To make Alloes of beef
PERIOD: England, late 15th c. | SOURCE: MS Pepys 1047 | CLASS: Authentic
DESCRIPTION: Beef rolls, stuffed with onions & herbs and roasted on skewers.
Facsimile of receipt from the original manuscript:
Transcription of original receipt:
To make Alloes (8.1) of beef
Take lene beef and cut hym in thyn pecys and lay hit on A borde then take sewet of motton or of beef and herbys and onyons hackyd small to gether then straw thy leshes of beef with powder of pepur and a lytell salt and strew on thy sewet and the herbys. And rolle them up ther yn put them on a broche (8.2) and roste them and serue them up hote.

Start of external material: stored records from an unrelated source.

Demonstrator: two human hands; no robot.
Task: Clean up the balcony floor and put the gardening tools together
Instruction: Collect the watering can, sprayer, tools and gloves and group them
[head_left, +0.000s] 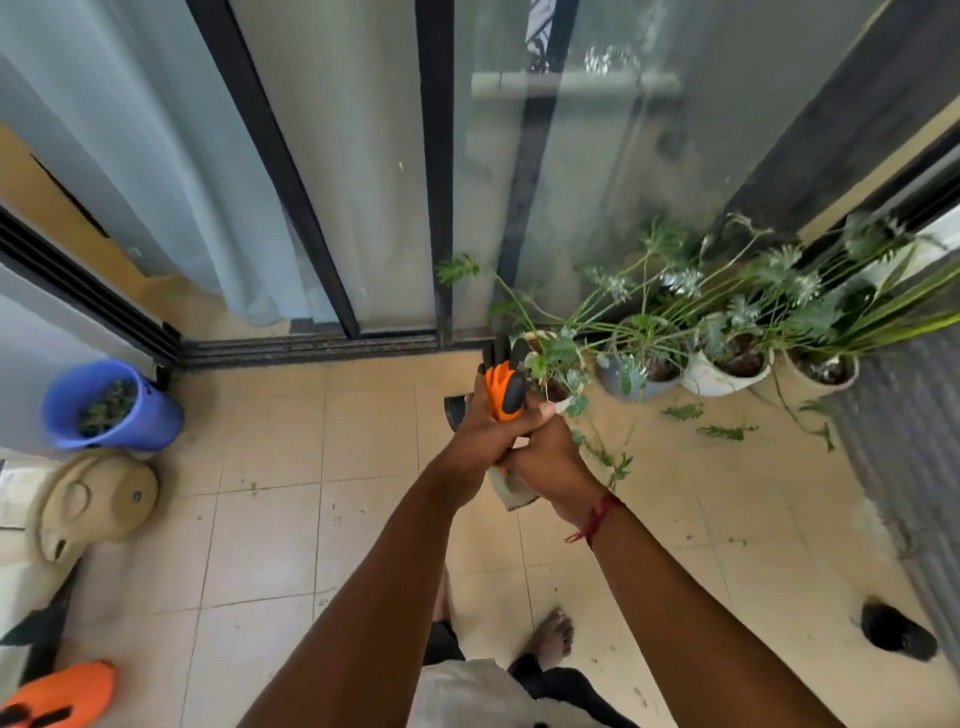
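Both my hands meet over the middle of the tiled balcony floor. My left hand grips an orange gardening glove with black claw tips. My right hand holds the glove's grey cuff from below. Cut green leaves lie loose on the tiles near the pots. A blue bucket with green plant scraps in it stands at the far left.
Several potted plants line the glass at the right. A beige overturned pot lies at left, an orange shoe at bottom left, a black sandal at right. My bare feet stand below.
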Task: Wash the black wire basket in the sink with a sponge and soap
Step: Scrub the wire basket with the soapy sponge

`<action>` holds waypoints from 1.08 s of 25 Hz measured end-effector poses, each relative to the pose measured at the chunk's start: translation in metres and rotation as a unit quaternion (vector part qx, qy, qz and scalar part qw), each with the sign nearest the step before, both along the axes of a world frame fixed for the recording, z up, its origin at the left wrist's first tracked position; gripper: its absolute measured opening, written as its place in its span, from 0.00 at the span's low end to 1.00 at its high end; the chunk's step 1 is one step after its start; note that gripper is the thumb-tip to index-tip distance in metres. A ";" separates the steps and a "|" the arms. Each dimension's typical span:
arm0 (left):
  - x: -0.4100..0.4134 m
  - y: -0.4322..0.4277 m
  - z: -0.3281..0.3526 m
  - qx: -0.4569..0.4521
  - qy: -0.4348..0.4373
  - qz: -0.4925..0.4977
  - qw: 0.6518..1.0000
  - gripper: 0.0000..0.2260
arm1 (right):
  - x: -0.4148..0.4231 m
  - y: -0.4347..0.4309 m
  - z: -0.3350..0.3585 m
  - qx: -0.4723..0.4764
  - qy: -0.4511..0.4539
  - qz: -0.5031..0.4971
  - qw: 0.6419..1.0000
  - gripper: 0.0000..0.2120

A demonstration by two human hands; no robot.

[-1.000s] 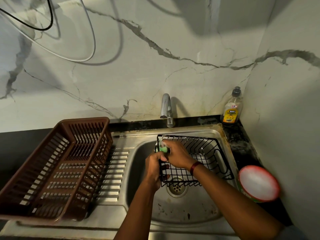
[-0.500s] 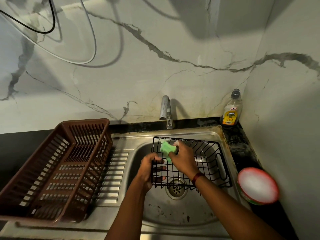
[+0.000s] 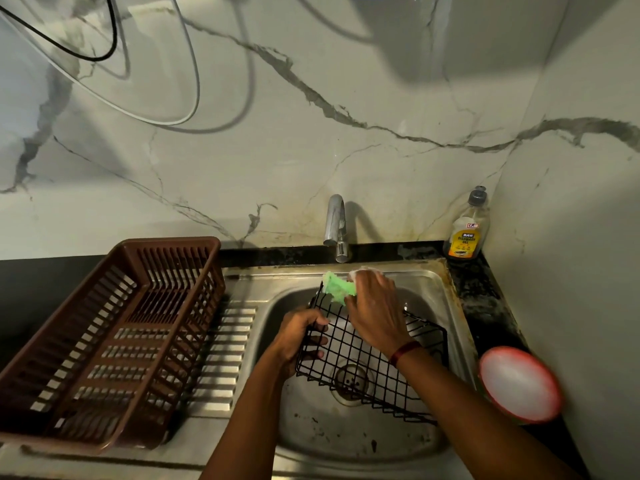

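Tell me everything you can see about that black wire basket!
The black wire basket is a grid of thin metal-looking wires with low sides. It is tilted in the sink, above the drain. The left hand grips its left edge; the right hand holds a green sponge on its far rim.

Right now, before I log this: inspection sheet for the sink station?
Surface: steel sink, basin stained.
Job's things: black wire basket tilted in the basin; green sponge at its far left corner; dishwash gel bottle upright at the back right corner.
Clutter: brown plastic crate on the drainboard; red-rimmed tub on the right counter.
Hands: left hand grips the basket's left edge; right hand holds the sponge against the wires.
Cables: black cable and white cable loop on the wall, upper left.
Surroundings: marble-look wall; tap, no water seen running.
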State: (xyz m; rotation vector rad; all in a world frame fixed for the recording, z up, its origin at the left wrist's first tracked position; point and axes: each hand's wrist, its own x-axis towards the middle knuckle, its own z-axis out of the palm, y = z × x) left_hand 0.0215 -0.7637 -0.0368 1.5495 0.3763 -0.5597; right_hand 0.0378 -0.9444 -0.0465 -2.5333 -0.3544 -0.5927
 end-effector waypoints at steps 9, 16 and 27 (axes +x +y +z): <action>-0.005 0.003 -0.017 -0.056 -0.026 0.104 0.993 0.35 | 0.015 -0.015 -0.008 0.032 0.165 -0.016 0.986 0.24; -0.037 -0.019 -0.040 -0.156 -0.035 0.202 0.966 0.40 | 0.011 -0.015 -0.014 0.124 0.208 -0.183 0.953 0.23; -0.058 -0.032 -0.043 -0.109 0.027 0.132 0.985 0.46 | 0.013 -0.013 -0.023 0.142 0.208 -0.265 0.931 0.20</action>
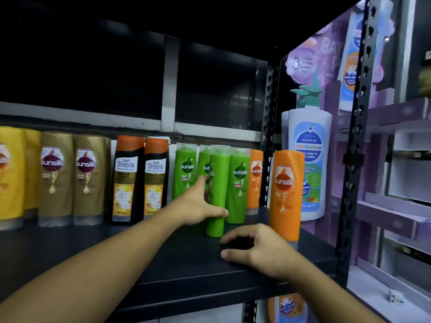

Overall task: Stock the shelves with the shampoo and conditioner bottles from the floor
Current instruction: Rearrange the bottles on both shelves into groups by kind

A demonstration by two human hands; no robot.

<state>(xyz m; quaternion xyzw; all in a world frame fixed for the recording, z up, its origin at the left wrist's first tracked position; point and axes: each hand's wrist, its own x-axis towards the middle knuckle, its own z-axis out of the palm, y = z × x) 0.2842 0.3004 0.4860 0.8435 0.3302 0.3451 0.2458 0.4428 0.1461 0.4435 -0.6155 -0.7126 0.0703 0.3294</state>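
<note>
My left hand (200,202) grips a green Sunsilk bottle (218,190) standing on the black shelf (186,264), label turned away from me, in front of a row of green Sunsilk bottles (239,183). My right hand (254,248) rests on the shelf just right of it, fingers curled and holding nothing. An orange Sunsilk bottle (285,194) stands near the shelf's right end, beside my right hand. Another orange bottle (256,178) stands further back.
Left along the shelf stand two Safi Shayla bottles (142,178), gold Sunsilk bottles (70,178) and yellow ones (14,171). A black perforated upright (352,159) bounds the right side. Beyond it is a purple display with a large white pump bottle (307,159).
</note>
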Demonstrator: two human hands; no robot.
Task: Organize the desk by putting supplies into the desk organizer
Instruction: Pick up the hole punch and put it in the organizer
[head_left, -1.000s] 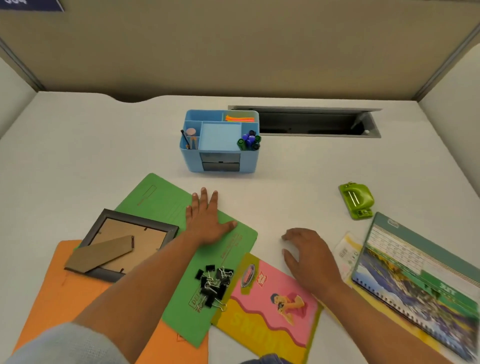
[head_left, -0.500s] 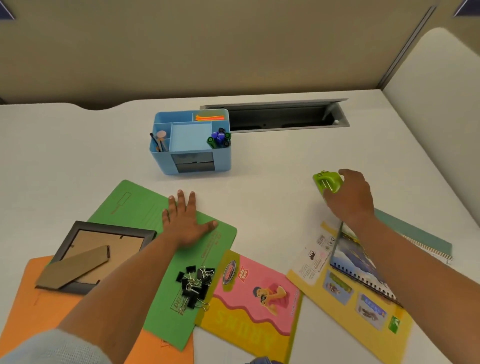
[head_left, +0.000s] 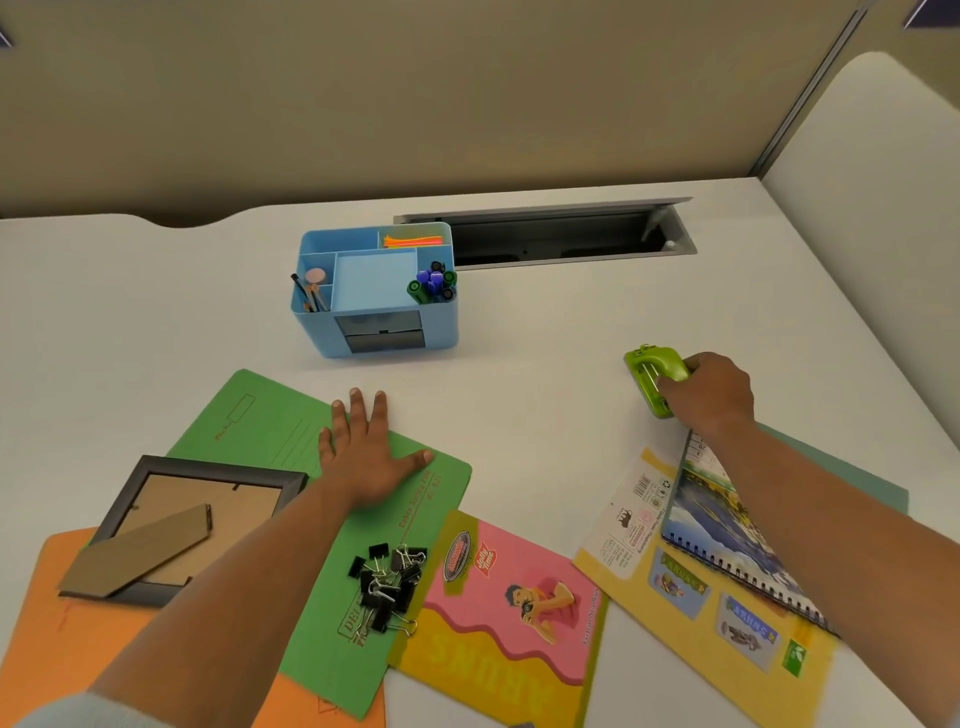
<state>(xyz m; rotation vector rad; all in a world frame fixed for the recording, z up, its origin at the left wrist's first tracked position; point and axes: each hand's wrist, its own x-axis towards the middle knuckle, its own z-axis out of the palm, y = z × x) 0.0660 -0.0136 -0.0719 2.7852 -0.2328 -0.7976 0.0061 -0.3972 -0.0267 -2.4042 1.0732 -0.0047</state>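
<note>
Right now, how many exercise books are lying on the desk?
2. One pink-and-yellow exercise book lies right of the green folder; one yellow exercise book lies partly under the spiral calendar at the right. More could be hidden beneath the papers.

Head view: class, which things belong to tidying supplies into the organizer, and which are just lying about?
Job: organizer; punch, gripped by the right hand; clips.
Lying about: green folder; orange folder; frame; notebook; calendar.
</note>
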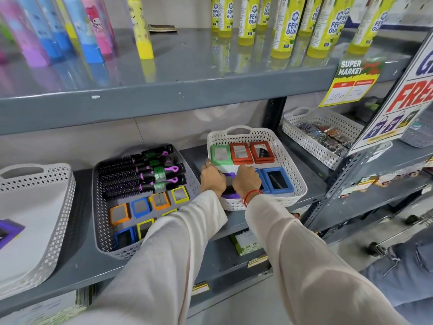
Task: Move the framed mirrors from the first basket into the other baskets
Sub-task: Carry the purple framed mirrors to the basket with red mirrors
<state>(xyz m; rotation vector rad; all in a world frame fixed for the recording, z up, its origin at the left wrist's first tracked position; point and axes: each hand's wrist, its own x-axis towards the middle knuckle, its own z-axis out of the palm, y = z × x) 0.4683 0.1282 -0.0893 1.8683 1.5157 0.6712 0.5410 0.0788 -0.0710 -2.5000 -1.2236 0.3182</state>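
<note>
Both hands in the white basket (pixel 290 160) at the right end of the shelf (pixel 210 266) — left hand (pixel 212 181) and right hand (pixel 246 182) side by side over a purple-framed mirror (pixel 230 195) at the basket's front-left corner. Fingers curled down onto the purple frame; whether clamped or just resting on it, cannot tell — the backs of the hands hide the fingertips.

Step in hand, by the look of it: setting down or squaring up the purple mirror in its slot. Placement phase, not pickup.

Already in that basket: green mirror (pixel 221 154) and two red mirrors (pixel 251 152) along the back wall, blue mirror (pixel 277 180) at front right.

Source looks like the grey basket (pixel 100 219) mid-shelf — hairbrushes (pixel 140 174) across its back, framed mirrors (pixel 140 207) left along its front: orange, blue, yellow. Several to go, so task roughly half done at a guess.

Third basket (pixel 61 207) at the shelf's left end holds one more purple frame (pixel 9 231) near its front edge, mostly cut off.

Next move calls for: release, lift clear of the basket wall, reach left to the grey basket, pinch one frame by its edges. Mirrors packed close — adjacent frames likely to shift.
</note>
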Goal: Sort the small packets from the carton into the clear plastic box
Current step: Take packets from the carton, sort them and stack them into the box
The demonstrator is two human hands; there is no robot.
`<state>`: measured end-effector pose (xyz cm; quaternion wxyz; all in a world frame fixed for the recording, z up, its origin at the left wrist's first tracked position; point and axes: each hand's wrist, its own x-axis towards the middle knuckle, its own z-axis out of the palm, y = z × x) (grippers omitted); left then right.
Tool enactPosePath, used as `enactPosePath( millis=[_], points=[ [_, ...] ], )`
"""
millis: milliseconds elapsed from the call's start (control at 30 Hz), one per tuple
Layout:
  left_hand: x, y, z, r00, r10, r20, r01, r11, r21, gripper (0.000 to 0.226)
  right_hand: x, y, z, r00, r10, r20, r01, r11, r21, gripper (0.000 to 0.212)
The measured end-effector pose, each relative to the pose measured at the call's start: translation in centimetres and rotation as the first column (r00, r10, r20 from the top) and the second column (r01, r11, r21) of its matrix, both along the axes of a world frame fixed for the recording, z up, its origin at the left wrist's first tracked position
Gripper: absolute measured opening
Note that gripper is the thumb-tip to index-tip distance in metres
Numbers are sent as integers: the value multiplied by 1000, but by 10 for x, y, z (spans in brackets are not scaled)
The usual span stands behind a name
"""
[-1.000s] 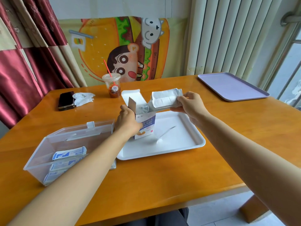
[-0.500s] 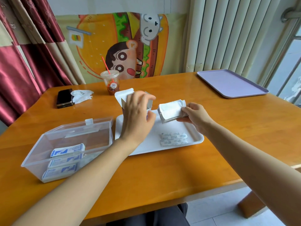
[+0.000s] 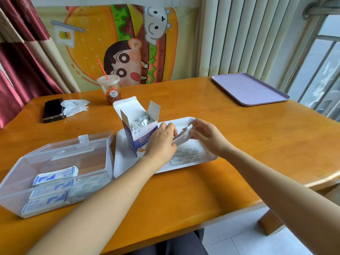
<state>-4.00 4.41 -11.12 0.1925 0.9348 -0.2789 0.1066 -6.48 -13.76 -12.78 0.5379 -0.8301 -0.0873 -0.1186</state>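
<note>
Hands: left hand [image 3: 161,139] and right hand [image 3: 207,138] both pinch one bundle of packets [image 3: 182,136] – left at its lower end, right at its upper end.
Bundle position: between the hands, above the white tray [image 3: 120,161], just right of the carton [image 3: 140,131].
Bundle axis: slanted, low left to high right.
Carton: upright on the tray, flaps open.
Clear plastic box [image 3: 55,157]: left of the tray, packets stacked within.
Surface: orange wooden table [image 3: 239,144] – cup [image 3: 110,89], phone [image 3: 53,109], lilac tray [image 3: 248,89] at the far side.
Room: red curtain [image 3: 22,52] at left.

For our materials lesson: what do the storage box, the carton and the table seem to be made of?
Storage box: clear glossy plastic, contents show through. Carton: thin printed cardboard, folded flaps. Table: probably varnished wood, orange with a sheen.
</note>
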Motion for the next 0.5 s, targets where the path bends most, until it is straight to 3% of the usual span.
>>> enactPosePath(
  millis=[100,200,300,400,500],
  points=[
    [-1,-1,-3,994,-3,108,-11,992,129,27,1,-6,0,1000,-20,-16,16,979,-204,33],
    [1,-1,-10,1000,2,30,-9,973,231,31,4,-8,-1,996,-67,-52,46,940,-339,50],
    [2,3,-8,988,26,-150,-6,991,132,41,5,-5,3,994,-86,-66,60,944,-324,48],
    [-1,7,-1,974,30,-223,0,991,135,53,6,-2,7,989,-3,-149,-46,944,-327,27],
    [2,14,-6,975,24,-221,8,990,144,63,11,1,4,977,54,-205,-154,845,-512,50]
  ],
)
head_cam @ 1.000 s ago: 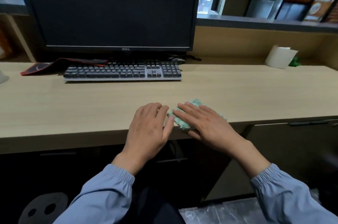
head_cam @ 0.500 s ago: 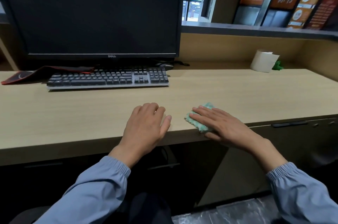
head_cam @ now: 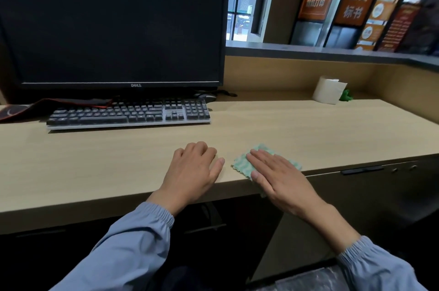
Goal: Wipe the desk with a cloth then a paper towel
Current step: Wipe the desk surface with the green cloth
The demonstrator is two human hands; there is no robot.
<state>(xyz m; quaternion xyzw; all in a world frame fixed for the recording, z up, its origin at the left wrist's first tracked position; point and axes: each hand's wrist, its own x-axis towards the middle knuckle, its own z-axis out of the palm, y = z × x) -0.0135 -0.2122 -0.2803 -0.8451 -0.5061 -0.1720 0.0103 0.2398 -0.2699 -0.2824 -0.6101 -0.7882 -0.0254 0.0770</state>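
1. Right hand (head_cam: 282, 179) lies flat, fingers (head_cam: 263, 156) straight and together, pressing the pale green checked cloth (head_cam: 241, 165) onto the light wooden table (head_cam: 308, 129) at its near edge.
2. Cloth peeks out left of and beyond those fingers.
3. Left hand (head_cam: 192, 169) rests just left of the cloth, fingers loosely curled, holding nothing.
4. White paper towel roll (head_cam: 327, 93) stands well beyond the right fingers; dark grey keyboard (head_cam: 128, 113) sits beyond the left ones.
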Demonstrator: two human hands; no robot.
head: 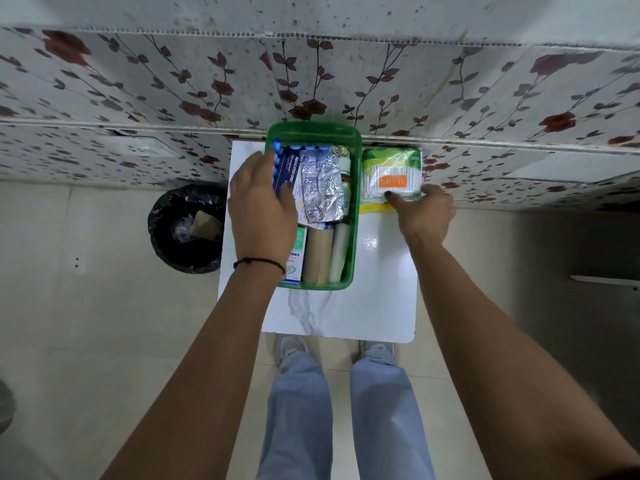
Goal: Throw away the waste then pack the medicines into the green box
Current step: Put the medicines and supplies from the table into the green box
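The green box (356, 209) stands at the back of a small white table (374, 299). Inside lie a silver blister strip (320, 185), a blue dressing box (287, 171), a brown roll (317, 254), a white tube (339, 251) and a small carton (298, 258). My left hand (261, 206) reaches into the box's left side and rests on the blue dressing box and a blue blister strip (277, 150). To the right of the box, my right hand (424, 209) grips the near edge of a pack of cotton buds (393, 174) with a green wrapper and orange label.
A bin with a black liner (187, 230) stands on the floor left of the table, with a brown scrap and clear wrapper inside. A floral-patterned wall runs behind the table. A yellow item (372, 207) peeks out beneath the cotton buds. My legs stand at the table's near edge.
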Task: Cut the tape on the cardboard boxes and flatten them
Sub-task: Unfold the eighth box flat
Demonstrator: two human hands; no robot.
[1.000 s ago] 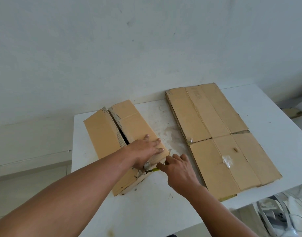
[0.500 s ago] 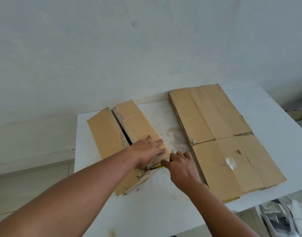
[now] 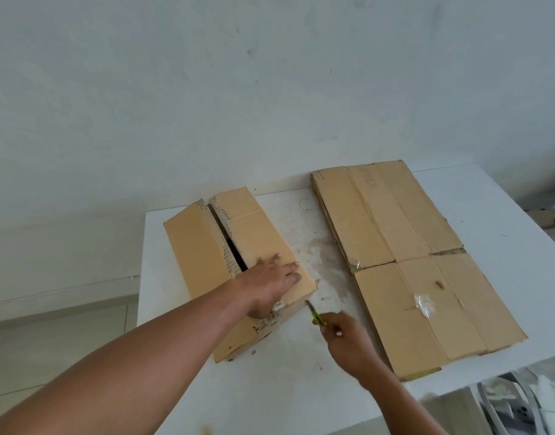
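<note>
On the left of the worktop [image 3: 279, 390] the standing box [image 3: 194, 252] sits with its top seam already parted, a dark gap showing between the two flaps. My left hand [image 3: 269, 284] stays where it was a second ago, fingers straight and palm pressed flat on the right flap near the box's near end. Just below it, shreds of clear tape [image 3: 277, 307] hang loose at the corner. What has changed is to the right of that: the yellow cutter [image 3: 315, 313], which was tucked against that corner edge under my left hand, is now pulled clear of the cardboard, its blade pointing back at the box but apart from it. My right hand [image 3: 348, 343] is curled round the cutter's handle, drawn back toward me over the worktop. I judge the cut at this end finished, so collapsing the box comes next. Further right, the flattened boxes [image 3: 411, 262] lie stacked, untouched
</note>
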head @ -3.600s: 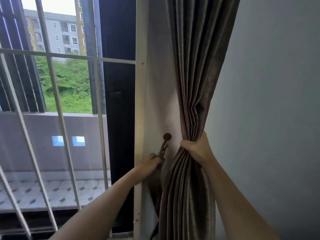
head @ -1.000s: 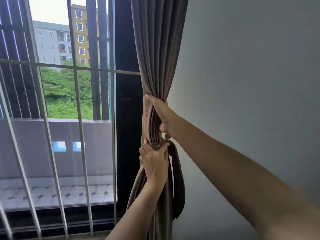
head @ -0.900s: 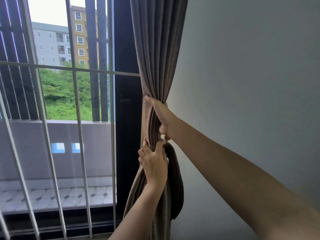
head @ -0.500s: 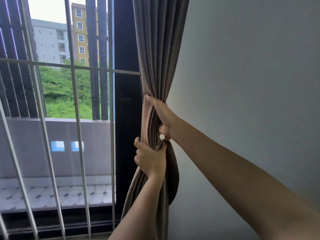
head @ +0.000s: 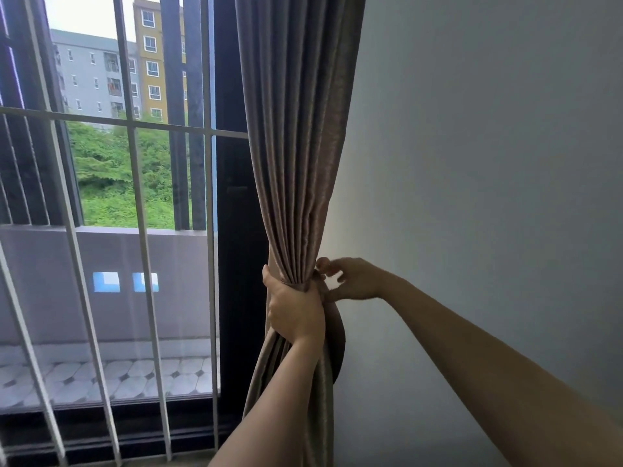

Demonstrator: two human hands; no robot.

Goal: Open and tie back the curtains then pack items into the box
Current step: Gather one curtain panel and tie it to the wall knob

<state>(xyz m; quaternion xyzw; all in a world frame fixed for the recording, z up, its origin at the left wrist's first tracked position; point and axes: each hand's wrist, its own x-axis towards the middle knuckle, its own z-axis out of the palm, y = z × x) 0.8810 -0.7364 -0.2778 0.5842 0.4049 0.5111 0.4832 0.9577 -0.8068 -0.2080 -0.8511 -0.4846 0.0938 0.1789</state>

To make rolls (8.1) of beef.
Take lean beef and cut him in thin pieces and lay it on a board. Then take suet of mutton or of beef and herbs and onions hacked small together. Then strew thy slices of beef with powder of pepper and a little salt and strew on your suet and the herbs. And roll them up there in, put them on a spit (8.2) and roast them and serve them up hot.
(8.1) alloes - stuffed meat rolls, meant to resemble larks or small birds. Also spelled aloes & often translated as "veal birds," it is from the Old French word for "larks." See Hieatt, Curye on Inglisch, p. 169.
(8.2) broche - spit or skewer. See the definition for brocche in Austin, p. 122 and for broche in Hieatt, Curye on Inglysh, p. 174. The word survives today as broach.